Summary of shaping a circular economy for long-life-cycle products

The immediate and long-term effects of disposing of long-life-cycle products, including LIBs and solar panels cannot be comprehended in full at this stage, because most products are still in circulation. However, after the life cycle of 30 years for solar panels and around 10 years for EV batteries, the impact of this kind of waste will have devastating effects on the environment. These effects can range from leaching in soil and water to percolation into the food ecosystem. These effects can be extrapolated from the e-waste situation, which is a well-researched and quantified domain, where effects, including heavy metal leaching into the environment lead poisoning in humans and effects on aquatic life have been documented in the literature.76,77,78,79

The amount of base metals, precious metals, and rare earth metals are on par with or greater than the natural ores available.80 And, considering the recycling rate of e-waste (50%) and LIBs (5%), most of these metals are lost to landfills. This trend has created an unsustainable linear economy, adding more stress to limited natural resources, which can be converted to a more sustainable circular material flow model, using end-of-life products as a secondary source of metal. The waste products can be recycled using a more integrated recycling approach to achieve an efficient recovery rate of value-added elements in the waste, which then can be circulated back to the material flow system. Similarly, by implementing EPR and stewardship policies, waste products can be treated effectively, and manufacturers can implement sustainable design to facilitate ease of recovery from the waste materials. To attain a more effective model of circularity, there needs to be an innovative form of recycling, reducing the stress from the ailing centralized material flow system, by introducing a more decentralized and economy-of-purpose model of microrecycling. This can help treat the disposed waste at a consumer level, which can have a higher recovery rate.
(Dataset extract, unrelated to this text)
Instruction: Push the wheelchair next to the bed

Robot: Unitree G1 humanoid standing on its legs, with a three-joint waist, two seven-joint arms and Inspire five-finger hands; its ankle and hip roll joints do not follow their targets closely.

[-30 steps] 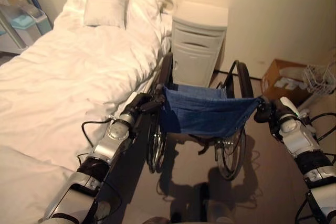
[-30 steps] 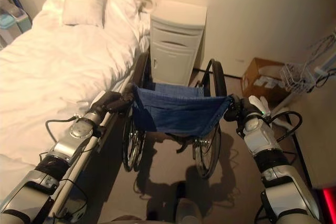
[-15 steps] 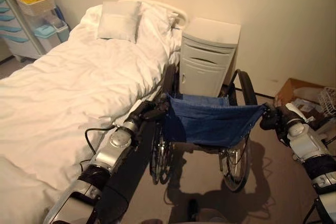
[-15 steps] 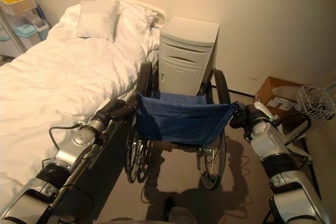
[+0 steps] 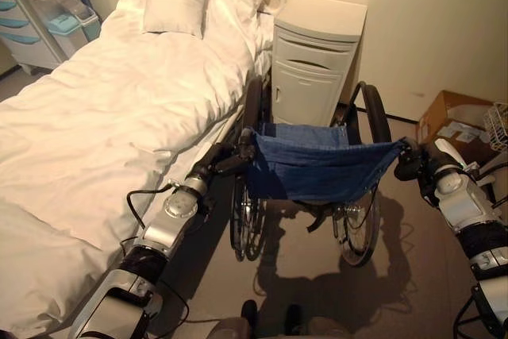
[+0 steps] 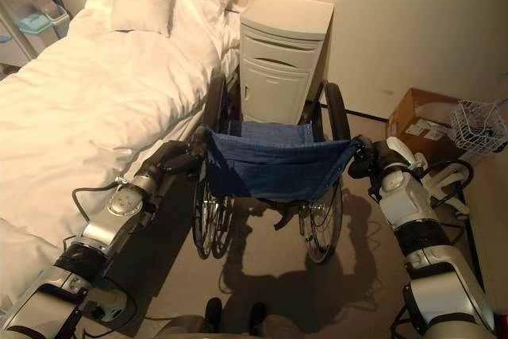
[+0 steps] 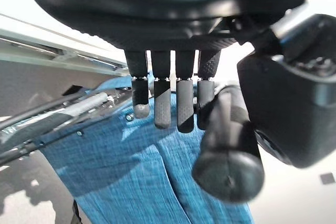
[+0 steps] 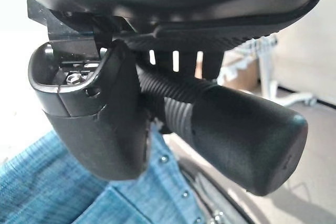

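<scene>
Wheelchair (image 5: 313,172): blue denim-look back w/ fine woven fleck, black tyres, handles & frame, silvery spokes. Bed (image 5: 103,117) & pillow (image 5: 175,1) plain white; cabinet (image 5: 313,57) off-white, wall cream, floor grey-brown. Cardboard box (image 5: 456,117) brown, wire basket (image 6: 480,125) white, cart (image 5: 40,13) has pale blue drawers & red-yellow items on top; both hands (image 5: 214,166) (image 5: 413,160) dark, arms silver-grey.
</scene>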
The inverse material flow model to attain circularity will put more stress to the existing supply chain system, so upscaling in collection, sorting, and transportation infrastructure needs to be done. The recycling facilities also need to innovate their technologies to effectively recover material from the evolving material design products. Thus, a coherent ecosystem with a centralized recycling system complemented by decentralized small-scale recycling can help get us a sustainable circular flow model for the long-life products.